The Government have announced the fair funding review. My local authority, the London Borough of Tower Hamlets, has lost £148 million—64% of its revenue—since 2010. Mayor Biggs, Councillor Ronald, Chief Executive Tuckley and their colleagues and staff are doing an excellent job of trying to provide services, but they need resources to do the job properly. I hope that the Government will look again at support for urban local authorities and not just for the English shires.

I commend Tower Hamlets for its efforts to keep the borough clean. I congratulate Victoria Prentis—I apologise for not informing her that I would be mentioning her—and Keep Britain Tidy on the Great British spring clean, which is an excellent initiative. Support has been growing exponentially among local authorities, and I look forward to supporting her again next year. Keep Britain Tidy’s strong work continues, especially on fly-tipping.

Jesse Norman, as Minister for road safety, had been expected to make a renewed road safety statement soon. The fall in the number of people killed and seriously injured on our roads has stagnated for a number of years, and the new statement is anticipated eagerly. It has been promised for some months, and it is certainly imminent. We look forward to it.

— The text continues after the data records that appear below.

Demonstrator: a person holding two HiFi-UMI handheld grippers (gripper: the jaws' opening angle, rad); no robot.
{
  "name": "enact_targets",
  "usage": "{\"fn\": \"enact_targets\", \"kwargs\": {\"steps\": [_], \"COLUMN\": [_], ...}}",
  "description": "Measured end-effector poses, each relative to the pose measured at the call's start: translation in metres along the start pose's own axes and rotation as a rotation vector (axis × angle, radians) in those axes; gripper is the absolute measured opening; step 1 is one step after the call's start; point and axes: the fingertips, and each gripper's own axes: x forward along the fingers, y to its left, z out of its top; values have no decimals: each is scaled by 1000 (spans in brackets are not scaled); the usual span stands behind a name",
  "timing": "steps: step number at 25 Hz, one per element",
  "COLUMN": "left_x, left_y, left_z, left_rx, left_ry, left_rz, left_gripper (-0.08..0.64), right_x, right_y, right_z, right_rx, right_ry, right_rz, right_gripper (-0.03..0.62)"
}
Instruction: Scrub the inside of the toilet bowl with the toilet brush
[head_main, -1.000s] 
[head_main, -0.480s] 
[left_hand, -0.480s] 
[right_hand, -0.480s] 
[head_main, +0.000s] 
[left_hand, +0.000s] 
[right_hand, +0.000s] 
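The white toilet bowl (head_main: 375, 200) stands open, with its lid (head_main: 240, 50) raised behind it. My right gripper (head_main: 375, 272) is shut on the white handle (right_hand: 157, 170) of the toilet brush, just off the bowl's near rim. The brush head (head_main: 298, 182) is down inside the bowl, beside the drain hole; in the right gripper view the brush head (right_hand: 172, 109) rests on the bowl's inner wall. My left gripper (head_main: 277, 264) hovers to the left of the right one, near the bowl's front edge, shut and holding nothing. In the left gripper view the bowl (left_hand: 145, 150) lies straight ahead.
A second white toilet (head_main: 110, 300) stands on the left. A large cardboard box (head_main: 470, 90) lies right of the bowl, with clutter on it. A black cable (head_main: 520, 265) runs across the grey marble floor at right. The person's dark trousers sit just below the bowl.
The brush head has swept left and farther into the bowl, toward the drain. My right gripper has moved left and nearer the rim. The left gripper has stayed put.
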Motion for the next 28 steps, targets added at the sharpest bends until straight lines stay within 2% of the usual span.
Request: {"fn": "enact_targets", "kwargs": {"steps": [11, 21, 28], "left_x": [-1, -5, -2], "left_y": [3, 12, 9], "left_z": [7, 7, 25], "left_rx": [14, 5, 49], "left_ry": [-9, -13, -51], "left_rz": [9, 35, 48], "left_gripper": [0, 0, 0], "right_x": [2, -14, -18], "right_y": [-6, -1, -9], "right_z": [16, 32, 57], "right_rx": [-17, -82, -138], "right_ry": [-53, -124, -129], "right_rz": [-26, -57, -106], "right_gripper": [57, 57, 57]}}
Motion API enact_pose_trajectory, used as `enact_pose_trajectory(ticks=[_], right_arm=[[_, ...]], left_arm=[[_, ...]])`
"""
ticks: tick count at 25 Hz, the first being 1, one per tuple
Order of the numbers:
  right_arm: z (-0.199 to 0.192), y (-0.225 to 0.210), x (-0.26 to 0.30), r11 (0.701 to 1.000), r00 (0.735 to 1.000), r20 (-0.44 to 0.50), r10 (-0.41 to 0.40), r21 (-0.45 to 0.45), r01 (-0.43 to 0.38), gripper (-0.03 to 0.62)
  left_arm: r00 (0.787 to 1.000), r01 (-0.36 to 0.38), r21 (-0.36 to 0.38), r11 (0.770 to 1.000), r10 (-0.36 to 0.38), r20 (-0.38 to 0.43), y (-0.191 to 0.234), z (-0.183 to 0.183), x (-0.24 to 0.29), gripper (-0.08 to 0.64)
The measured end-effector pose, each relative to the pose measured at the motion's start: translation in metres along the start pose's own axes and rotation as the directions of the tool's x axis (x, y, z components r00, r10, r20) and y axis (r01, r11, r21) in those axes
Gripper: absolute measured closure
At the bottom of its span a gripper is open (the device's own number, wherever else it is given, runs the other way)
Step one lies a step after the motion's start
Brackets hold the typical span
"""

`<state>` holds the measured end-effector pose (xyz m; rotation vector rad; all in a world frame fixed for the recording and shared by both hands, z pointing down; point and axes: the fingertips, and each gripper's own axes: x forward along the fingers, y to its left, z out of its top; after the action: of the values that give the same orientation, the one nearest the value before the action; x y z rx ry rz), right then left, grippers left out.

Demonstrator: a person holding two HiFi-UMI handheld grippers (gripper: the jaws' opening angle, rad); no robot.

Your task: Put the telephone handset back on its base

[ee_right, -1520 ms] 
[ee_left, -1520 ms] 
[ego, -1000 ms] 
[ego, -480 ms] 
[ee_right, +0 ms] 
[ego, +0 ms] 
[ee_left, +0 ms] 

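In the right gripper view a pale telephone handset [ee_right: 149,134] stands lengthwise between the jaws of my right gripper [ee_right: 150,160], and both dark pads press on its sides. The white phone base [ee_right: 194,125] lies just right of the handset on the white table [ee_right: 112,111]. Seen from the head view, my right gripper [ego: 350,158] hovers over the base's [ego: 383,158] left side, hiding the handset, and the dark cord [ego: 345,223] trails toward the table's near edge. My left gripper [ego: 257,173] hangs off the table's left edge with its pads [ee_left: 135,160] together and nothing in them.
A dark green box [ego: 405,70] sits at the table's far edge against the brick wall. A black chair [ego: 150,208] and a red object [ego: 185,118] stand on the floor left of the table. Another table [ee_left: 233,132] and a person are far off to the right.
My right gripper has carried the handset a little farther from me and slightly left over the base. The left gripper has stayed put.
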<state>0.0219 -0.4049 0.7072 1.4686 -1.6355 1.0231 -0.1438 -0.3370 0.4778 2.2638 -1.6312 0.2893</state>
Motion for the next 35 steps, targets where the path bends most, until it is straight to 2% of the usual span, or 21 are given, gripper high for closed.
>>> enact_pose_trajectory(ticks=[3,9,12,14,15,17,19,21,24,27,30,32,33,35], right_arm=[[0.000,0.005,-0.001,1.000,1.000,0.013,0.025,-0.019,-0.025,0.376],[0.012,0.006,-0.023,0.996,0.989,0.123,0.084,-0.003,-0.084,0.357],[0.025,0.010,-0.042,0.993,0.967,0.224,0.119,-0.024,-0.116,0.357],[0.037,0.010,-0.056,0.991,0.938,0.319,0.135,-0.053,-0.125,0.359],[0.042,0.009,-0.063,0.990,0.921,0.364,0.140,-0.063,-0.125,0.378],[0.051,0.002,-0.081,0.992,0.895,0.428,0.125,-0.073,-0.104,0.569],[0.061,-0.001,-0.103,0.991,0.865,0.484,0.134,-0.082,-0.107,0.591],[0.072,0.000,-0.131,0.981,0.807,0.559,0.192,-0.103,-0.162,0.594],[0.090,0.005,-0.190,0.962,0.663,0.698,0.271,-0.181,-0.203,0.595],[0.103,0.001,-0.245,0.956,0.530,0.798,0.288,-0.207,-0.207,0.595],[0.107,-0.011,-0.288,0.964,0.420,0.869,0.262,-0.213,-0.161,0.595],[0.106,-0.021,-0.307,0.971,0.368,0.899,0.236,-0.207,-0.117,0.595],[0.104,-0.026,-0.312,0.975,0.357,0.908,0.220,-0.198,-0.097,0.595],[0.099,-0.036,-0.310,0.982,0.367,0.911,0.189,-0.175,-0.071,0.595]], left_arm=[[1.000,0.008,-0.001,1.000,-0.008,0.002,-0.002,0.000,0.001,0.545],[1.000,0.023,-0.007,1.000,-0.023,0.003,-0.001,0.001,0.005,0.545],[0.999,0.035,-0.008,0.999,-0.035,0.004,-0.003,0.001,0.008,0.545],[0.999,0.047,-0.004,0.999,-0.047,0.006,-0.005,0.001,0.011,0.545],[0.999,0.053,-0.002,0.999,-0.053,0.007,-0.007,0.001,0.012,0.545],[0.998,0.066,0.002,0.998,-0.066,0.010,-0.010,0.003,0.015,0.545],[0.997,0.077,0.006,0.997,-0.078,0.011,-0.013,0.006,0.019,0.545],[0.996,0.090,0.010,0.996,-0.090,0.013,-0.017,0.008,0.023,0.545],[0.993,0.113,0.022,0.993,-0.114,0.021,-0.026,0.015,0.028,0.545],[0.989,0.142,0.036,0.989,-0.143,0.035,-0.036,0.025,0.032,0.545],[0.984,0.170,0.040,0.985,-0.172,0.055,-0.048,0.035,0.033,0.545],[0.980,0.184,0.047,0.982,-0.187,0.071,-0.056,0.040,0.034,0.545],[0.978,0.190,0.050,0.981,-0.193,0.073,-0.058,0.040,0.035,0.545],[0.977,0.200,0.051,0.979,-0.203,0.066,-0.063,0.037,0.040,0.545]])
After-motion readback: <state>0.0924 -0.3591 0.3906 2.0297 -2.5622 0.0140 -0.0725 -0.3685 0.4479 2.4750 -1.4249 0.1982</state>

I have notes of congratulation on two retirements. Colonel Dick Harrold has served as governor of the Tower of London since 2014, and he ends his service next year. The Tower of London is in my constituency and forms its western boundary. I could not have a stronger redoubt than the Tower of London to protect me from the rest of the capital. Dick Harrold has done an excellent job, and I wish him every success and happiness, and a long retirement.

I also congratulate Philippa Helme, one of our Clerks. Many tributes were paid to her earlier. She stopped me in the corridor this morning to wish me well on a piece of work I have been engaged in for a number of years, and it is a measure of her kindness and generosity that she wished me good luck. She is going to sail around Britain for the next three months with her husband, and I wish her every happiness in her retirement and safe sailing.

Philippa Helme is escaping at a good time. As Sir David Amess said, the House is not a very nice place at the moment. This is the longest Session since the 17th century and the least productive since 1926, according to recent media reports. I am reassured by his comments that it is not just me, because I do not think this is a good place to work at the moment. I have loved my job more than I do at present, just as I loved my job at London fire brigade. The stress, the pressure and the expectations on all of us are very great. Relationships are fracturing and there are all kinds of fallout. I think we are letting down our citizens, and we need to do better.

I somewhat echo the words of Stephen Kerr in saying that good governance is not assisted by pointing our finger at others, whether that is within our parties or across the Chamber, or whether we are blaming somebody else. We are paid to sort out these problems, and we are not doing our job, which reflects badly on all of us. Perhaps when we come back after Whitsun—I mean no disrespect—the Conservative party and Parliament will sort themselves out and we can provide the leadership that this great nation needs and that we are currently failing to deliver.